- _WHAT THE EXERCISE ASKS_:
Where in the data does the word "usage" appear? Find those lines and copy them.

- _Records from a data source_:
=====
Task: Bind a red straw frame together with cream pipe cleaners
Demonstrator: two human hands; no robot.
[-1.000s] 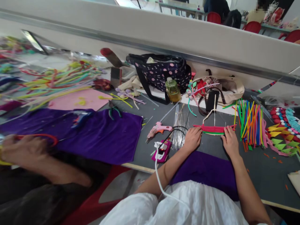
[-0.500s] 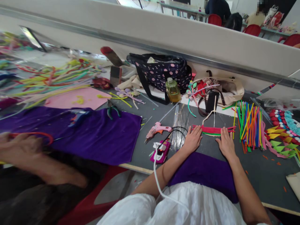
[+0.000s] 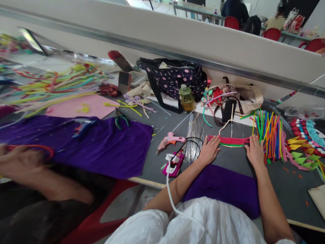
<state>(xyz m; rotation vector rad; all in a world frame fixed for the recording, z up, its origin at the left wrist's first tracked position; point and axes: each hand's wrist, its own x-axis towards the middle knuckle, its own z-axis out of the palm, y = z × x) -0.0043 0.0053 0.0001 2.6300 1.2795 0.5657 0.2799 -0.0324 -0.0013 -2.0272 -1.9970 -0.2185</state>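
Seemingly flat, empty, one left hand [image 3: 209, 151], one right hand [image 3: 255, 154], one pink bundle [image 3: 233, 140] between.

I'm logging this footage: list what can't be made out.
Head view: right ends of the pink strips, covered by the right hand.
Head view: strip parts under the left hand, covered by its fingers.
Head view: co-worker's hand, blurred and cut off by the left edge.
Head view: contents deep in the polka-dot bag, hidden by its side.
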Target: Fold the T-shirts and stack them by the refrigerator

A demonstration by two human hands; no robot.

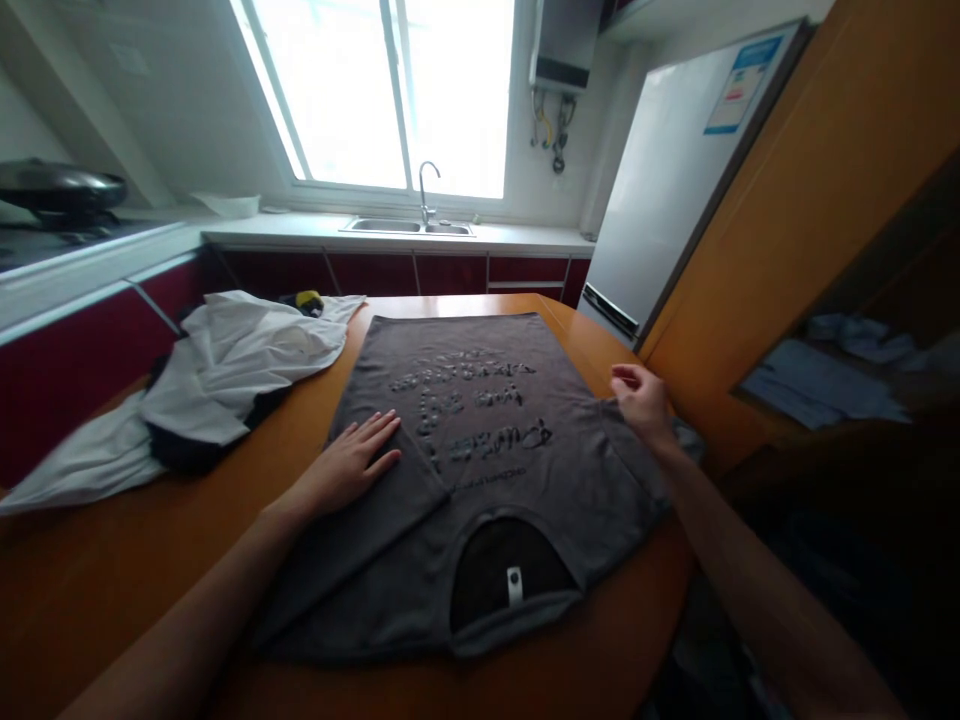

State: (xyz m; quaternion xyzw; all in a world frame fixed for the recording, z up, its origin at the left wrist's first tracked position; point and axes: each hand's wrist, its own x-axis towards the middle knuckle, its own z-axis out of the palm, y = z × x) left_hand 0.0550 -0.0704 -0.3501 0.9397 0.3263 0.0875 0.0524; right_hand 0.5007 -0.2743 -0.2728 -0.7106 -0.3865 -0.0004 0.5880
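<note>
The grey shirt is lying on the orange surface, the left hand is resting spread on it, and whether the right hand is pinching it with curled grip, I cannot tell.

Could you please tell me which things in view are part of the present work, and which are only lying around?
In the work:
- grey T-shirt, spread on the table
- left hand, flat on it
- right hand, at its sleeve

Lying around:
- heap of white and dark cloth, on the table
- pan, on the stove
</note>
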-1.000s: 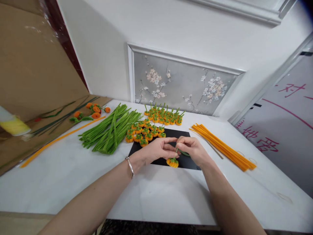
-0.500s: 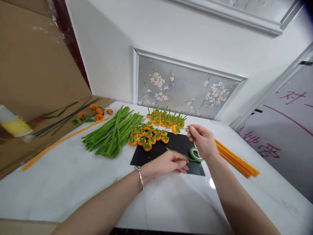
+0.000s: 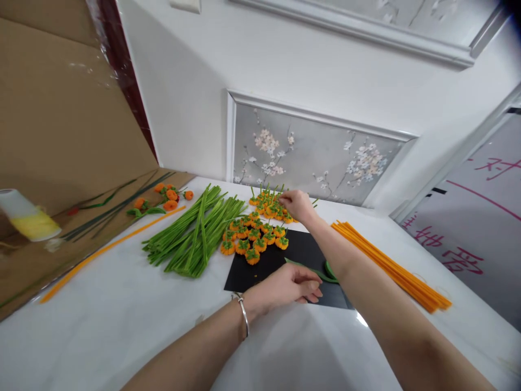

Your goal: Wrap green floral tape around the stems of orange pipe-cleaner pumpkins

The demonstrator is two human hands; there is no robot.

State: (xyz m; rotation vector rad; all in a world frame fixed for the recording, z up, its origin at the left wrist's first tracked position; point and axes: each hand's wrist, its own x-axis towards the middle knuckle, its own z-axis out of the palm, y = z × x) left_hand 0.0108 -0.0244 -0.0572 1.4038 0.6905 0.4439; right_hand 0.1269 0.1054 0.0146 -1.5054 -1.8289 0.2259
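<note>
My right hand (image 3: 299,205) is over the back group of small orange flower heads (image 3: 266,202) with upright green stems. Its fingers are pinched at stem height; what lies between them is hidden. My left hand (image 3: 291,285) rests low above the black mat (image 3: 240,271), fingers loosely curled and apart, holding nothing. Just beyond it lies the loose end of a green tape (image 3: 301,265). The tape roll (image 3: 329,270) is partly covered by my right forearm. More orange flower heads (image 3: 252,234) with green bases and thin stems sit in front, partly on the mat.
Green pipe cleaners (image 3: 203,233) are heaped on the left, orange pipe cleaners (image 3: 394,269) on the right. A single orange strip (image 3: 109,252) lies near the cardboard, with finished-looking orange flowers (image 3: 169,198) and a yellow-wound spool (image 3: 32,220). A wall (image 3: 187,108) stands behind.
My right hand has moved left and away from me, from above the tape roll to the back group, bringing an orange flower head by its stem. My left hand stays over the mat.
</note>
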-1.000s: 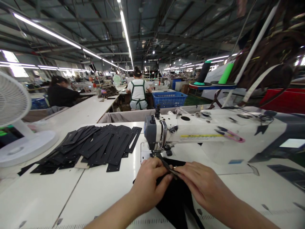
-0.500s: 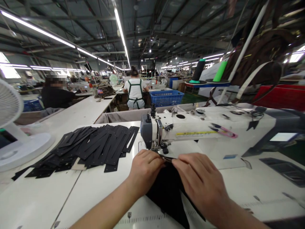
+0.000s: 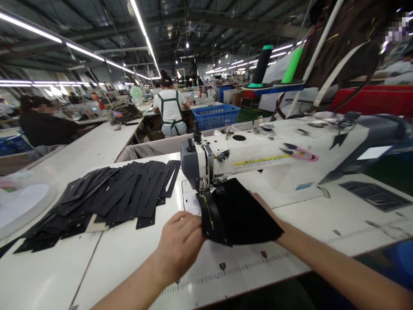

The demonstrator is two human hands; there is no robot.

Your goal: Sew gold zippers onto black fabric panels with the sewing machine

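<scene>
A black fabric panel [image 3: 248,215] lies under the head of a white sewing machine [image 3: 267,150]. Along its left side runs a strip with a yellow-toothed zipper [image 3: 209,211], its upper end at the needle area. My left hand [image 3: 180,243] is closed on the lower left edge of the panel, thumb and fingers pressed together. Reaching behind the panel's right side, my right hand [image 3: 263,203] shows only in part; its fingers are hidden by the fabric.
A heap of black slotted pieces [image 3: 119,196] covers the table left of the machine. Pink-handled snips [image 3: 301,153] rest on the machine arm. Thread cones [image 3: 292,64] stand behind. Beyond are a blue basket [image 3: 216,116], a seated person [image 3: 169,107] and a white fan base [image 3: 26,206].
The black panel has gone from bunched between both hands to spread flat under the machine head. My left hand moved down and left; my right hand slipped behind the panel. The view shifted.
</scene>
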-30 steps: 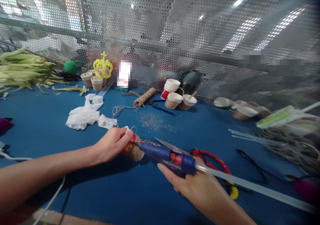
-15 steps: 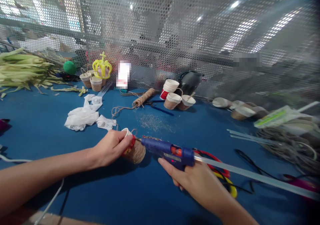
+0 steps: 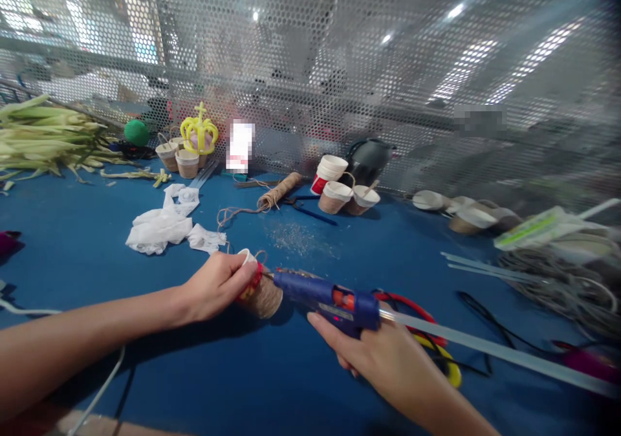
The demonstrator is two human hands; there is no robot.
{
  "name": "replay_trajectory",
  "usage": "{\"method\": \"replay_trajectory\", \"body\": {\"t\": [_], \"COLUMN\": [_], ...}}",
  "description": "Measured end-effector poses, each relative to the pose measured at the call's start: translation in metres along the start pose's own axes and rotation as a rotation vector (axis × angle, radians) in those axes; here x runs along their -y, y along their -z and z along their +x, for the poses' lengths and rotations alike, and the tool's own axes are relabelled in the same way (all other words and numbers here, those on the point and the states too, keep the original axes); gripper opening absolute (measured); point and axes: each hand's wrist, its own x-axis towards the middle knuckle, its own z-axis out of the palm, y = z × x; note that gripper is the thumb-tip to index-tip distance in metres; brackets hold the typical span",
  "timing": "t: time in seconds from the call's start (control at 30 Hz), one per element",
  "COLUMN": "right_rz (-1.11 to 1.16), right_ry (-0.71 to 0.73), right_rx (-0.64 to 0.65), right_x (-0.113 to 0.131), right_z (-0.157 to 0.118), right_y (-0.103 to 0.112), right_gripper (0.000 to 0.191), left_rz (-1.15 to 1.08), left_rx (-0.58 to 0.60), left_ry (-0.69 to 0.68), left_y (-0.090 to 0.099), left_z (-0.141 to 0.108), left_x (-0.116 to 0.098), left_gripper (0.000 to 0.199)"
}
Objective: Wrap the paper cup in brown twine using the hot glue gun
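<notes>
My left hand is closed round the rim end of a small cup wrapped in brown twine, with a red band near its white rim. The cup lies tilted on its side, its base toward the right. In my right hand is a blue glue gun, its nozzle at the red band of the cup. A long clear glue stick sticks out of the back of the gun. Most fingers of my right hand are hidden behind the handle.
On the blue table are white tissue, a twine roll, dark blue scissors and paper cups. Husks lie back left, a phone stands behind, and coiled cord is at right.
The rear of the glue gun and my right hand have dropped very slightly. My left hand and the cup look almost unmoved.
</notes>
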Motion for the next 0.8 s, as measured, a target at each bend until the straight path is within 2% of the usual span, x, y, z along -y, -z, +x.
{"method": "replay_trajectory", "body": {"t": [0.23, 0.4, 0.5, 0.63, 0.8], "right_rz": [0.098, 0.318, 0.382, 0.415, 0.298], "right_ry": [-0.107, -0.016, -0.021, -0.120, -0.266], "right_rx": [0.024, 0.009, -0.083, -0.250, -0.270], "right_x": [0.006, -0.006, -0.018, -0.035, -0.054], "right_z": [-0.004, 0.003, 0.019, 0.052, 0.095], "right_y": [-0.002, 0.017, 0.032, 0.044, 0.043], "right_gripper": [0.020, 0.023, 0.025, 0.030, 0.030], "left_rz": [-0.016, -0.127, -0.136, -0.126, -0.126], "left_rx": [-0.028, -0.045, -0.052, -0.060, -0.071], "left_ry": [0.049, 0.064, 0.077, 0.050, 0.017], "left_y": [0.001, 0.000, -0.001, -0.001, -0.002], "left_z": [0.003, 0.005, 0.005, 0.002, -0.001], "left_x": [0.001, 0.008, 0.008, 0.006, 0.003], "left_gripper": [0.040, 0.042, 0.043, 0.042, 0.043]}}
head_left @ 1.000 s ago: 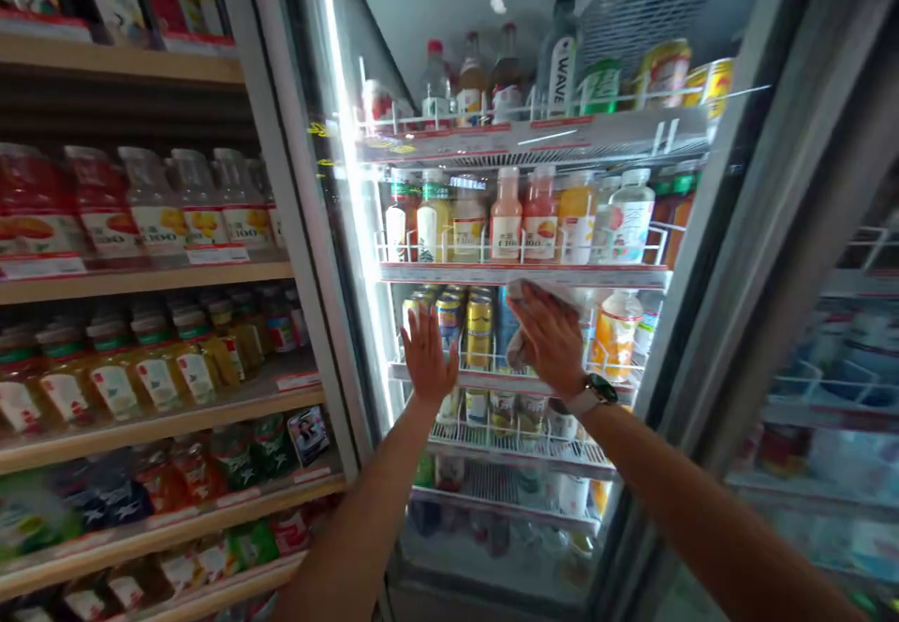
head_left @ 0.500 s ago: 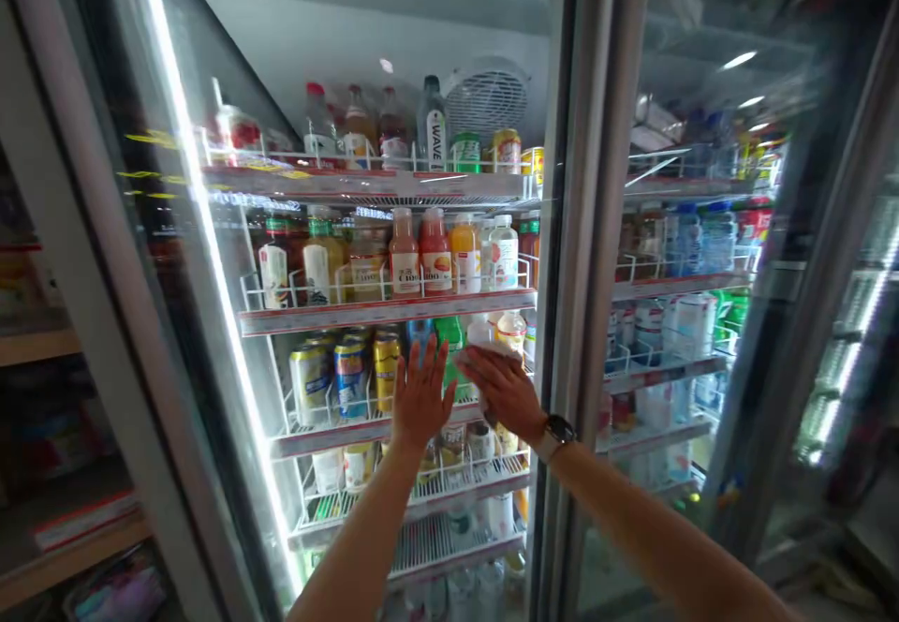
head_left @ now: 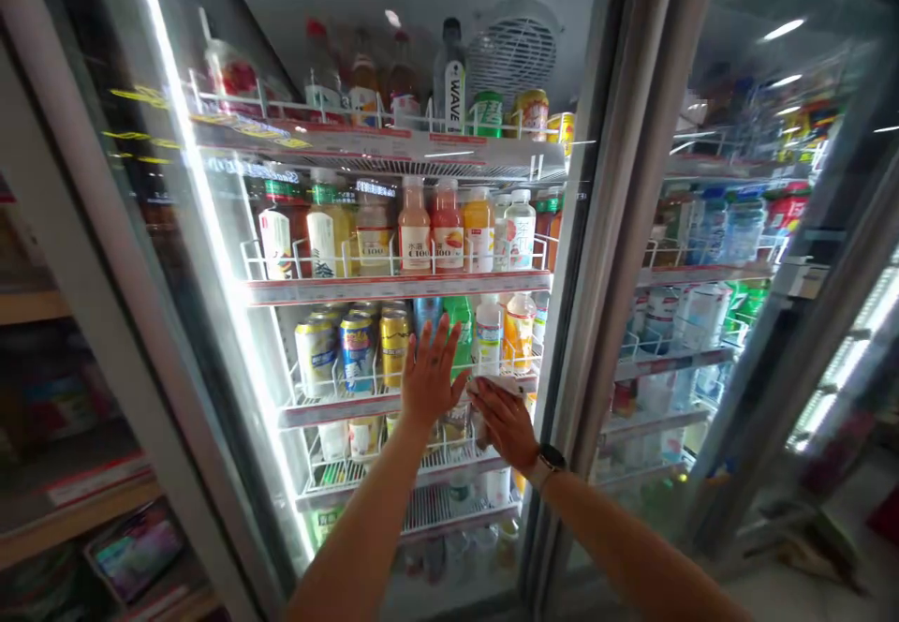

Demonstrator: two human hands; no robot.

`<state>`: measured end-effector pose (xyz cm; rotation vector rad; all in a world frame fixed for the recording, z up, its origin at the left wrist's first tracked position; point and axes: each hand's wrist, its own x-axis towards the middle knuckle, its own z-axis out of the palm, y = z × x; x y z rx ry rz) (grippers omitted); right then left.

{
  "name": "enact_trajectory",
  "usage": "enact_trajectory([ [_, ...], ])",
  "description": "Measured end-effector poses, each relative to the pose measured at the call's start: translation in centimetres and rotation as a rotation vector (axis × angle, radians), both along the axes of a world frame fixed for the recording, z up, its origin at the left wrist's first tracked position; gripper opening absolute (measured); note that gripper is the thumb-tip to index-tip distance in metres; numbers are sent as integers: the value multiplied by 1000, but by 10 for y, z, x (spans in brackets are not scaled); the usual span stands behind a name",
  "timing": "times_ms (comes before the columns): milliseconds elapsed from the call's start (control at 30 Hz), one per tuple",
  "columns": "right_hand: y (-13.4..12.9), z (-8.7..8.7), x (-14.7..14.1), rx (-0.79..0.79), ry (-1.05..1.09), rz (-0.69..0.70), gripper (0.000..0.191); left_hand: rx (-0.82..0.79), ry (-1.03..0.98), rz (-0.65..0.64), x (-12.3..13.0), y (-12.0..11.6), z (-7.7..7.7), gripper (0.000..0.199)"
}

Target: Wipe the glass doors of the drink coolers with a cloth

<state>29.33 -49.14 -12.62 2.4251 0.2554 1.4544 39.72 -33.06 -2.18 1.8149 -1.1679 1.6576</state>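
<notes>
My left hand lies flat against the glass door of a drinks fridge, fingers stretched and spread, holding nothing. To its right, my right hand presses a crumpled whitish cloth to the same pane; whether it is cloth or paper I cannot tell. Parts of the cloth show above and below the fingers. A dark-faced watch is on the right wrist. Behind the glass by the hands stand a green bottle, an orange drink bottle and a gold can.
Wire shelves inside carry several bottles and cans. A metal door frame runs just right of my right hand, with another glass-fronted drinks section beyond. At the left stands a wooden shelf with goods. A bright light strip runs along the fridge's left side.
My right hand and the cloth have slid down the glass, from the canned-drink shelf towards the shelf below. My left hand stays flat on the pane. The view has shifted slightly.
</notes>
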Motion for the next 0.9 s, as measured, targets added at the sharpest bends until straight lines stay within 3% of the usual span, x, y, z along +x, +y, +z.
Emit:
enact_trajectory([
  [67, 0, -20, -7, -28, 35, -1, 52, 18, 17, -3, 0, 1, -1, 68],
  [100, 0, -21, -10, -42, 42, 1, 52, 24, 20, -4, 0, 1, -1, 68],
  [167, -1, -6, -12, -65, 56, 4, 52, 26, 14, -4, 1, 1, -2, 68],
  [233, 0, 31, -10, -67, 45, 0, 54, 15, 7, -5, 2, 1, -2, 68],
  [367, 2, 136, -1, 33, -143, -41, 60, 4, -4, -8, 2, 1, -1, 69],
  [433, 3, 178, 4, 75, -222, -49, 61, 3, -15, -3, 2, 1, 0, 69],
  [500, 4, 198, 8, 105, -272, -43, 59, 3, -16, 2, 1, 1, 0, 68],
  [533, 5, 199, 9, 119, -292, -41, 58, 4, -15, 4, 1, 1, 0, 68],
  [600, 6, 185, 11, 140, -307, -38, 56, 5, -11, 7, 0, 1, 0, 67],
  [667, 7, 152, 11, 137, -291, -33, 55, 7, -10, 7, 0, 1, 0, 67],
  [900, 5, -4, -5, 138, -131, -88, 51, 6, -12, 13, 1, 1, -1, 69],
])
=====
- _WRITTEN ANSWER_:
  "usage": "{\"method\": \"replay_trajectory\", \"body\": {\"t\": [_], \"COLUMN\": [_], ...}}",
  "usage": "enact_trajectory([ [_, ...], ])",

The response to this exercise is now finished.